What happens if you get sick after the vaccines?

Vaccines also protect you in the rare cases where you get infected anyway. The viral load is reduced, the fever less frequent, and it heals quickly.

We often talk about the effectiveness of vaccines in protecting against symptomatic forms of covid, much less than their other fundamental guarantees: the first is to avoid hospital admissions – all vaccines in circulation are completely effective against hospitalizations and deaths . The second is the protection that vaccines offer in case you fall ill after completing the vaccination course. A rare but not impossible possibility, because the immune system doesn’t work the same for everyone, and because no vaccine provides 100% coverage.
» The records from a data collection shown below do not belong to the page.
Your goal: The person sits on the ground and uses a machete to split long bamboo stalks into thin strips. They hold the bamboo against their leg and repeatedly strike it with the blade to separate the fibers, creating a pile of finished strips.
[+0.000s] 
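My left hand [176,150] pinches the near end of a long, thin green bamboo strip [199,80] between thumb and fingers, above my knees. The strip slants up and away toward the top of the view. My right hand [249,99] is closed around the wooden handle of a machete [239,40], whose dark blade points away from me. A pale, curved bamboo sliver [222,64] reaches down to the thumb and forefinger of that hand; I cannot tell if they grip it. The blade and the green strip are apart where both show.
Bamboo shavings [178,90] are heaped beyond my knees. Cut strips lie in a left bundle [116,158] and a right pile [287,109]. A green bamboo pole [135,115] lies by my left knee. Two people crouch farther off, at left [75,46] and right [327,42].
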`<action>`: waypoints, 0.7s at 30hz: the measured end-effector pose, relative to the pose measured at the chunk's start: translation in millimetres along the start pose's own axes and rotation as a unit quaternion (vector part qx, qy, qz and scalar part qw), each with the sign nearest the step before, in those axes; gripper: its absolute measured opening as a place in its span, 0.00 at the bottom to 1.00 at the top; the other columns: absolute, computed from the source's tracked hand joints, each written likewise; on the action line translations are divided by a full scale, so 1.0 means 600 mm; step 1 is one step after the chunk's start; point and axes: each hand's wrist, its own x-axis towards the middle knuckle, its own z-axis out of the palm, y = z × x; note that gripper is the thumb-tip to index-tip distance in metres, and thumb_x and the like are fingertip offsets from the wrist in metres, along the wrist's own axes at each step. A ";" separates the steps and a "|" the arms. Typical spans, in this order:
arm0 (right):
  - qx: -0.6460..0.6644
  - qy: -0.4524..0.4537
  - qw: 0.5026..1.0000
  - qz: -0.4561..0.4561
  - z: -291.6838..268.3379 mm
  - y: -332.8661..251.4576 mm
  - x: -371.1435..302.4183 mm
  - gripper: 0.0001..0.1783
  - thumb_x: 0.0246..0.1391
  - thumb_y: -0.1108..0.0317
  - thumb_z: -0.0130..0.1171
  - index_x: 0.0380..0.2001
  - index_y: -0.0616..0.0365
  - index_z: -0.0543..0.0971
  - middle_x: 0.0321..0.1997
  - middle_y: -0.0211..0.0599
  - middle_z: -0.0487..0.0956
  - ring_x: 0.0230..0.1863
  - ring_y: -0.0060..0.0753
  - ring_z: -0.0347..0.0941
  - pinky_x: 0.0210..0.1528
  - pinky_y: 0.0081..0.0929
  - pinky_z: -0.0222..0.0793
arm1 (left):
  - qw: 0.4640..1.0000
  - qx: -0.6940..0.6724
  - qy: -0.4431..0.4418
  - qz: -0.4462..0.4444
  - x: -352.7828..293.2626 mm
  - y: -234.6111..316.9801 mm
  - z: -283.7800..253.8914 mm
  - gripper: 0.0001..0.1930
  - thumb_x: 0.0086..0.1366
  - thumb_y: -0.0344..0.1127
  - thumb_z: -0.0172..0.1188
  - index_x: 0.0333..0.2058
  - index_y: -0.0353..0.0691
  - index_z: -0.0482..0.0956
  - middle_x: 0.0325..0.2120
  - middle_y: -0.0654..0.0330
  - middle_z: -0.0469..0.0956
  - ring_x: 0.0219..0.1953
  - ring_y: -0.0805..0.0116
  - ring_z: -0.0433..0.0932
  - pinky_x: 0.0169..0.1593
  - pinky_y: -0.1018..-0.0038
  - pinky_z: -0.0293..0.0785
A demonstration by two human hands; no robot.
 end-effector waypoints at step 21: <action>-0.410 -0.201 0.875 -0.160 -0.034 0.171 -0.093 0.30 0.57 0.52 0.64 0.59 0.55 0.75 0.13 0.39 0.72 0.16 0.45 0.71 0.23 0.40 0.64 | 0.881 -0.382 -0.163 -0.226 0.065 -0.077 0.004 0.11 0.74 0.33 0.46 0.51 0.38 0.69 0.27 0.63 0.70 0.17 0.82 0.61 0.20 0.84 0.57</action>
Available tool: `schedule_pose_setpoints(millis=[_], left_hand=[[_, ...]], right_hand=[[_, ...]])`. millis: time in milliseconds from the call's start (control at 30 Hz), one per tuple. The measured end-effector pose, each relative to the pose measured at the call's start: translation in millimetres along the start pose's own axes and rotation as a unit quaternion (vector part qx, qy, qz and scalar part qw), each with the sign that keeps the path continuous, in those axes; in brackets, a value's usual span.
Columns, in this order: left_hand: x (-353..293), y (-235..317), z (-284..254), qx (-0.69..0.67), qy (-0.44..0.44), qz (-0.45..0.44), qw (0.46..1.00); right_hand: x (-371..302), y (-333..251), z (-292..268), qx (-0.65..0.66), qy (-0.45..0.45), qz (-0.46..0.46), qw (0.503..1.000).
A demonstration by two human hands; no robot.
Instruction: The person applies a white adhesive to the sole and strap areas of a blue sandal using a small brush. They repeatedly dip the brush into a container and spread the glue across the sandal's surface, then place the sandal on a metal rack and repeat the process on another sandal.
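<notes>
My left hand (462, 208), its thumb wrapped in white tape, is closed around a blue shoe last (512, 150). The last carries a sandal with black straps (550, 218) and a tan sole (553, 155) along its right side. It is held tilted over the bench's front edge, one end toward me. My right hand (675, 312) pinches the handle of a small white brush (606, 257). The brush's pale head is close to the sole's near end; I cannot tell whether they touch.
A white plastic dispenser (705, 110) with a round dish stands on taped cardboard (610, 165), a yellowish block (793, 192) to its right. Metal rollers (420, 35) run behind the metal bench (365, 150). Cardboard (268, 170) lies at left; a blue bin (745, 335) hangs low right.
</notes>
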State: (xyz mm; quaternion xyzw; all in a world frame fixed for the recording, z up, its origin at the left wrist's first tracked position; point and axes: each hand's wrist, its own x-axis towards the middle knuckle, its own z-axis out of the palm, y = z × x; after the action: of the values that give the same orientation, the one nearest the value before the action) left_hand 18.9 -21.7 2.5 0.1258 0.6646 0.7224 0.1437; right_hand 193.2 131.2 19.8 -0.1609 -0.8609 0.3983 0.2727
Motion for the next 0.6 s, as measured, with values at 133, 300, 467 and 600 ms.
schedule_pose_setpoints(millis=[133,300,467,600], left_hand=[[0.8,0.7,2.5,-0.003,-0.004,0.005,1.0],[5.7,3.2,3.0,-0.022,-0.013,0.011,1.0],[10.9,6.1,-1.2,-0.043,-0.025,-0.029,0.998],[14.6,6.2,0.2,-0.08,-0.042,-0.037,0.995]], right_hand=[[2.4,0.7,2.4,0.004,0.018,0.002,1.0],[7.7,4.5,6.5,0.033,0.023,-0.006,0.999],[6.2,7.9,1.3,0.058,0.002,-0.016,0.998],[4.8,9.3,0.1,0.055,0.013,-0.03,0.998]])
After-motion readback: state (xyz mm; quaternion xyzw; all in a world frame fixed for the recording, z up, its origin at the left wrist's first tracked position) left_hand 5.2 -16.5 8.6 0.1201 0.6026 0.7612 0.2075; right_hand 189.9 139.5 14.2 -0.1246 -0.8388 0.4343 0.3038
PROTECTED EVEN IN THE WORST CASE. A study published in the New England Journal of Medicine explores precisely these secondary benefits of mRNA vaccines. And it does so by focusing on a group of people who are particularly at risk of contagion because they are often in contact with covid patients: workers in the health sector. According to the analysis coordinated by Mark G. Thompson, of the CDC in Atlanta (USA), if you still get sick after the Pfizer and Moderna vaccines, you do it with a reduced viral load, with a risk more than halved of having a fever and with the prospect of faster recovery.

POSITIVE SWABS. The team involved 3,975 people, mostly essential workers in the healthcare setting. From December 14, 2020 to April 10, 2021, participants underwent weekly swabs for SARS-CoV-2 research. The virus was detected in 204 people, five of whom were fully vaccinated (more than 14 days after the second dose), 11 partially vaccinated (more than 14 days after the first dose or less than 14 days after the second dose), and 156 unvaccinated. The 32 people with uncertain vaccination status were excluded from the study.

LESS CONTAGIOUS AND LESS SEVERE. Vaccines have confirmed, even in the real world and on highly exposed subjects, an efficacy of 91% after two doses, and 81% after one. In the vaccinated who nevertheless contracted the infection, the viral load (i.e. the number of copies of virus RNA present in a milliliter of biological material) was 40% lower than that found in the unvaccinated: excellent news, because this value is indicative of the probability of the positives to spread the pathogen in turn. In the infected vaccinated, the risk of febrile symptoms was 58% lower than in those who had not received the vaccines. And the duration of the illness was shorter, with 2.3 fewer days spent in bed.

As scientist Eric Topol explains on Twitter , the study is important because it is the largest available assessment of “breakthrough” infections (those that occur in vaccinated people). First, the frequency of these infections is very low, and even when they do occur, they cause far fewer symptoms and last less. And all of this concerns people highly exposed to the virus: in safer settings, it should be even better.